Sako warned that the same trends are currently gathering force in
both Syria and Egypt, citing estimates that in the last 18 months some
100 churches in Egypt have been attacked, while 67 churches have been
assaulted in Syria and more than 45,000 Christians have left the
country.
In effect, Sako warned, what’s happening puts the survival of Syriac
Christianity at risk, which he described as one of the great early
traditions in the church alongside Hebrew, Latin and Greek.
Amid the violence, Sako said one tendency is to retreat into
sectarian ghettoes, but that poses its own risks. He opposed calls to
carve out an independent zone for Christians in northeastern Iraq, where
the Assyrian population is concentrated.
“The Nineveh plain is largely surrounded by Arabs, and Christians
would serve as a useful and undefended buffer zone between Arabs and
Kurds,” Sako said.
Instead, he called for “working at the constitutional level to
guarantee religious freedom and equal rights for believers of all faiths
throughout the land.”
In part, Sako argued that building such societies is in the interests
of the Muslim majority– because, he bluntly insisted, they need
Christians.
“Christians are important to the Middle East because of their
culture, high levels of education, skills, qualifications, openness,
their spirit of cooperation and their institutions such as schools,
hospitals, orphanages, homes for the aged and the poor, as well as their
economic enterprises and small businesses,” he said.
Sako called the Christian presence in the Middle East “a guarantee of a better future for Muslims.”
In that context, Sako proposed that the Catholic church produce a new
document “addressed only to Muslims,” laying out the case for religious
freedom and a secular state in “language compatible with Islam.”
The idea, as Sako described it, would be to take the vision presented in Dignitatis Humanae, the document of the Second Vatican Council (1962-65) on religious freedom, and phrase it in Islamic concepts and categories.

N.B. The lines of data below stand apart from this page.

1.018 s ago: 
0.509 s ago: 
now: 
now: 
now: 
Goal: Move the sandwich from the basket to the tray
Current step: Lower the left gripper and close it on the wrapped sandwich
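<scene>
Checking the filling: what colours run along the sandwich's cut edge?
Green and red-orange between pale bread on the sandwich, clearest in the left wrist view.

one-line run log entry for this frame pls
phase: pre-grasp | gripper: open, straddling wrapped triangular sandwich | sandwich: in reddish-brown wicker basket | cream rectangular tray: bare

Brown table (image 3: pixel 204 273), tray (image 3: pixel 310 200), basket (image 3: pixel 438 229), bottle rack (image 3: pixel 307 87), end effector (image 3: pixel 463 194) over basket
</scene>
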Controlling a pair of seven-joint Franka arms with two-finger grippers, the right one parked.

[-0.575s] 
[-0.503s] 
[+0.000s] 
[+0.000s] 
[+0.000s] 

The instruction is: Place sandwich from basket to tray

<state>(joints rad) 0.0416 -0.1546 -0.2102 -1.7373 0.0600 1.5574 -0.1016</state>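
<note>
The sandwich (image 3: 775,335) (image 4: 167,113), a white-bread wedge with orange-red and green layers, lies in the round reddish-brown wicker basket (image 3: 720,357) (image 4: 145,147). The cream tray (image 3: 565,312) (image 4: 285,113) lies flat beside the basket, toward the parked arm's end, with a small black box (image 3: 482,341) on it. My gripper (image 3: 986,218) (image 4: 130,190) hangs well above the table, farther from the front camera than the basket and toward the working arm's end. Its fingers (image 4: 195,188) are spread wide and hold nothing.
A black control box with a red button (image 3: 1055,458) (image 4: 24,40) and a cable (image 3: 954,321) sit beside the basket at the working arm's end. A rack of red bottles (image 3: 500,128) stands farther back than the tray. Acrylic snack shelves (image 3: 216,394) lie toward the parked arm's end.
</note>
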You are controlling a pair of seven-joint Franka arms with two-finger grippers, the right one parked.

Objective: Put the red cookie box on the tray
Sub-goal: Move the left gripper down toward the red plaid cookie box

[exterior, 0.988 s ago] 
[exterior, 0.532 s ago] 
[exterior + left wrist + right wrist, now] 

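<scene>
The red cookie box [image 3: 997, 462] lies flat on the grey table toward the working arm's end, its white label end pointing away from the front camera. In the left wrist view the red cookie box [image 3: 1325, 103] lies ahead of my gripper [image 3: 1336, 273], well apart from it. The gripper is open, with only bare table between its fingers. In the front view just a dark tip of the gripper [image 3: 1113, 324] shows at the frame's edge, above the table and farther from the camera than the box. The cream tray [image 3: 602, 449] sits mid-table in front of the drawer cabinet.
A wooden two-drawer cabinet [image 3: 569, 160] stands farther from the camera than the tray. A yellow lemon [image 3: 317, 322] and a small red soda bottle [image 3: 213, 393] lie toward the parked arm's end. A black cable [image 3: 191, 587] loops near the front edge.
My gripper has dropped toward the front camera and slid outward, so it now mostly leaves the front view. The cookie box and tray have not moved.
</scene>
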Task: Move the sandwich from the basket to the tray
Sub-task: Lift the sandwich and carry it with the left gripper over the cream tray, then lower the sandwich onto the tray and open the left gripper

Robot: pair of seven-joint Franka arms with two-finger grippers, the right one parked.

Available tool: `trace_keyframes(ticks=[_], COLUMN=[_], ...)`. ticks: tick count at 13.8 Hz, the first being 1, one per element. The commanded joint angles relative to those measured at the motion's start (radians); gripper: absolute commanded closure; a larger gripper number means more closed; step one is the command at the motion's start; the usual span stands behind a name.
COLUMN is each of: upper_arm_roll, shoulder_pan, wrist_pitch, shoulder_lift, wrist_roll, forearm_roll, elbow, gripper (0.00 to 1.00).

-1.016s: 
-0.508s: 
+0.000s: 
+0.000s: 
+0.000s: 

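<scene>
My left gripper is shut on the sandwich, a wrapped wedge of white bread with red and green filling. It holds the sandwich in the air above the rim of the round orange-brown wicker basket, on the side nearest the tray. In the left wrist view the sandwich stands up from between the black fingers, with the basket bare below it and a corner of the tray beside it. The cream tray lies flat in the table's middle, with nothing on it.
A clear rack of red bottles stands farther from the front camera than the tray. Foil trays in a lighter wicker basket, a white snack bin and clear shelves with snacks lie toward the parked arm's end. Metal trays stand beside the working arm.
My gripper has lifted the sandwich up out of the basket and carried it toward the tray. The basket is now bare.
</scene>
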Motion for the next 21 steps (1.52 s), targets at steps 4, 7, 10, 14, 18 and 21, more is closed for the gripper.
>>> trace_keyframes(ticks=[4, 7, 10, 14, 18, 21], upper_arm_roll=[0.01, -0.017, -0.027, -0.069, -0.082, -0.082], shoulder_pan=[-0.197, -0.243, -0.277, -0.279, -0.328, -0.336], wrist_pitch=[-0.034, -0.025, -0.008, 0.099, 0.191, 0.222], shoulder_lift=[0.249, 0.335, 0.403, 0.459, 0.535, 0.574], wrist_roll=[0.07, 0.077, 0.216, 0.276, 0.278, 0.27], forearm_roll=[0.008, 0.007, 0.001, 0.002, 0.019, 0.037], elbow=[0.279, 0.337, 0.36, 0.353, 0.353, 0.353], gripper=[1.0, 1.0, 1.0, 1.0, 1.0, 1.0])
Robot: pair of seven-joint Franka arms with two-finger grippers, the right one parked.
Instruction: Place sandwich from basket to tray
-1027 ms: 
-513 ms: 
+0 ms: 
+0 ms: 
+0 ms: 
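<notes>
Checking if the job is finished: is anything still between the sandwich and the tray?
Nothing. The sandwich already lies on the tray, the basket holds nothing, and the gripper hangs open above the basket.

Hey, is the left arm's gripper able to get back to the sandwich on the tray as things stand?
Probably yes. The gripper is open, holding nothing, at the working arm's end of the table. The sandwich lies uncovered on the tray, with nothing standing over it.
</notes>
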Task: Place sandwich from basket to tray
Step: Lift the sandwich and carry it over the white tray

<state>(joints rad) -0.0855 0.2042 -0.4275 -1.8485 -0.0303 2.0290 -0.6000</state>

“Such an undertaking can help the church look for a new and more
comprehensible theological language in Arabic to help Christians and
Muslims to understand our faith, and the importance of religious freedom
to every person and every society,” he said.
Sako did not say whether he wants the document to come from the
Vatican or from the local churches of the Middle East, although he
appeared to suggest it should come from the highest level of authority
possible.
“Dialogue is possible among Christians and Muslims, even with the
fundamentalists,” he said. One key, he said, is for Christians to be
“strong” in their views.
“Why are we afraid to claim our rights?” he said. “We can do things
with the Islamists when we are very strong. I’m an Iraqi just like they
are, so why am I a second-class citizen?”
Sako also called on Muslims to embrace “a new reading of their
religion,” arguing that moderates ought to be more outspoken in
challenging “sectarian and provocative” stances within Islam. As a case
in point, Sako cited an Iraqi imam who recently told his followers that
they shouldn’t even shake hands with non-Muslims.
Sako called such a stance “simply unacceptable”.
On the sensitive question of Muslim converts to Christianity, Sako appeared to counsel prudence.
“Personally, as a priest or a bishop, I have no right to refuse
anyone who wants to be a Christian,” he said, “but the situation is
dangerous.”
“We have to find ways to help these people live their faith in a situation in which there’s no freedom,” Sako said.
In turn, he said, the situation illustrates the need for reform at
the “constitutional level” to protect the rights not only of converts
but also of people living in religiously mixed marriages.